Half the country loves Dubya, half the country can't stand him
WASHINGTON - Three days before the 2000 election, with George Bush and Al Gore neck and neck, baffled pollster John Zogby tried an experiment.
If you were a citizen of Oz, his analysts asked, would you pick the Scarecrow or the Tin Man for mayor?
Given the choice between a candidate with no brains but heart and one with no heart but brains, respondents returned a remarkable answer: 46.2% versus 46.2%.
"That told me everything I needed to know: that I wasn't going to know who was going to win this election," Zogby said.
Four years on, perhaps the most surprising thing is that nothing has changed - even after a cataclysmic, unifying event like the World Trade Center attacks.
"We are now no different than we were Nov. 8, 2000. It's like 9/11 never happened," he said.
Half the country loves Bush, half the country can't stand him. Some pollsters say the pool of undecided voters is smaller than ever.
"We have not seen this split since the Civil War," Zogby said. "We're at stalemate."
"We had an unparalleled period of national unity after the 9/11 attacks," said Pew Research Center Director Andrew Kohut. "But the way of dealing with the attacks - war in Iraq - became the issue that divided us again."
Not only is the nation divided 50-50, but the electoral college is, too, with a few big liberal states counterbalanced by numerous small conservative states.
Americans are also more hardened in their views now than in recent memory. Demographers and political scientists say they haven't seen an electorate so partisan in 50 years.
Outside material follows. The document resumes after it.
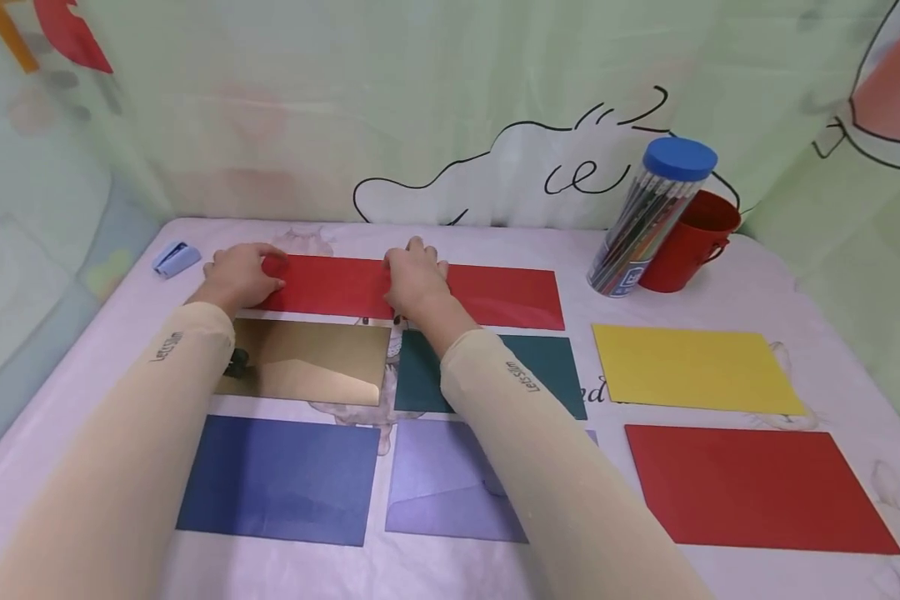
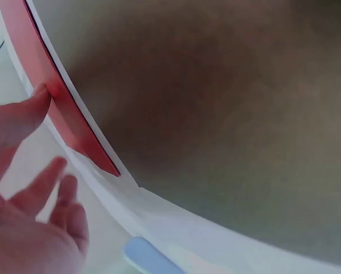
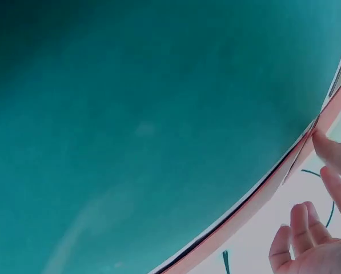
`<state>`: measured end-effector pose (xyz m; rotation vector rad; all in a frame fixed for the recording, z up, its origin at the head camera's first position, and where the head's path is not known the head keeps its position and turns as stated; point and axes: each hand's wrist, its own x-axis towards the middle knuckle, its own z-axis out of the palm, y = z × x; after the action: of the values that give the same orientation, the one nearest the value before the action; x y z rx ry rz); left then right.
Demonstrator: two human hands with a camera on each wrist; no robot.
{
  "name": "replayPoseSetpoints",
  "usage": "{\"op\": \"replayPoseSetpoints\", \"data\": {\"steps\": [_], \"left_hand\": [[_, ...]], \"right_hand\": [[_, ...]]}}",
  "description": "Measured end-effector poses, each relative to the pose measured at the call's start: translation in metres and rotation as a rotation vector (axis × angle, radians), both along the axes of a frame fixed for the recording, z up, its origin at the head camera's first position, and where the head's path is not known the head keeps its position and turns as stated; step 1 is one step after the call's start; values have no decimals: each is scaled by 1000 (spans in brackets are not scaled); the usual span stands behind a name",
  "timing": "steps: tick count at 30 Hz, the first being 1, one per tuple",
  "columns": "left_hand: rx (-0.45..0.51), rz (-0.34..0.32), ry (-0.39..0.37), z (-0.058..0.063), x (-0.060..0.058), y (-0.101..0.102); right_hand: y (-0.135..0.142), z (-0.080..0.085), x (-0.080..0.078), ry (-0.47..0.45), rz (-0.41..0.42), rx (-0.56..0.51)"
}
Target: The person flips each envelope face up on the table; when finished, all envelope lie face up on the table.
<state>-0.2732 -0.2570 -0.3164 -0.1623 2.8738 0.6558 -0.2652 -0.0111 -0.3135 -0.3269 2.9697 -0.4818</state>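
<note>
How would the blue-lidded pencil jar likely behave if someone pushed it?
The pencil jar looks tall and narrow, so it could tip. Its round body suggests it may roll once down. Packed with pencils, it is probably fairly heavy for its size.

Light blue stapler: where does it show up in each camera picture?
Head: stapler, left side, just above mid-height, left of the left hand.
Left wrist: stapler, at the bottom edge near the middle, partly cut off.
Right wrist: not in it.
Shared landmark: the red paper at the fingertips, visible in all three.
</note>
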Motion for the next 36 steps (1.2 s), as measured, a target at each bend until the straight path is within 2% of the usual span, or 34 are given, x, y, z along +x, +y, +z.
{"op": "replayPoseSetpoints", "data": {"steps": [4,7,12,16,20,25,31,36], "left_hand": [[-109,-51,67,4,3,6],[-147,-85,122,8,5,14],[-79,-97,240,8,9,39],[22,-114,325,4,16,70],[141,-152,365,6,34,109],[255,-264,346,16,65,158],[226,-450,278,32,100,212],[202,-627,208,40,131,259]], "right_hand": [[-1,2,4,32,-8,-13],[1,5,9,6,-8,-94],[18,16,17,-12,31,-223],[41,20,27,0,74,-242],[72,28,40,-3,126,-255],[117,44,63,-11,125,-263],[175,57,100,-46,121,-215],[227,57,129,-104,115,-196]]}}
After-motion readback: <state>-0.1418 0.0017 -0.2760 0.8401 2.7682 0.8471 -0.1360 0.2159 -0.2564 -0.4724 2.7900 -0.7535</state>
The Gallup poll found 91% of Republicans approve of the job Bush is doing, while only 17% of Democrats agree - the largest gap since Gallup began gauging job approval in 1948.
"This remains a country that is almost evenly divided politically - yet further apart than ever in its political values," a Pew Research Center survey of historical opinion polls concluded.
Pollster Scott Rasmussen said the explosion of media options in the last decade has helped polarize opinion. Voters seek out compatible news outlets online and on cable - right-wingers to Fox, liberals to CNN.
"We don't listen to opposing views anymore," he said.
That makes for a political chasm that seems unbridgeable.
"You ask Republicans about the economy, they say it's good and getting better. You ask Democrats, they say it's poor and getting worse," Rasmussen said. "They've learned the scripts."
The Pew Research Center estimates the number of swing voters - those who are undecided or only leaning toward one candidate - at about 30%. Zogby's estimate is much smaller: closer to 5%.
Such hardened opinions explain why a fearsome surge in casualties in Iraq this month and growing questions about the Bush administration's commitment to fighting terrorism before 9/11 had little influence on recent polls.
It's also why Bush's $50 million ad blitz failed to demolish Sen. John Kerry, and why recent positive economic news hasn't boosted Bush.
"Every now and then a news story breaks that puts one of them ahead for a few days, but it always comes back to the same tie," Rasmussen said.
"After the way things ended four years ago," he said, "everybody is on hold, just waiting for a rematch."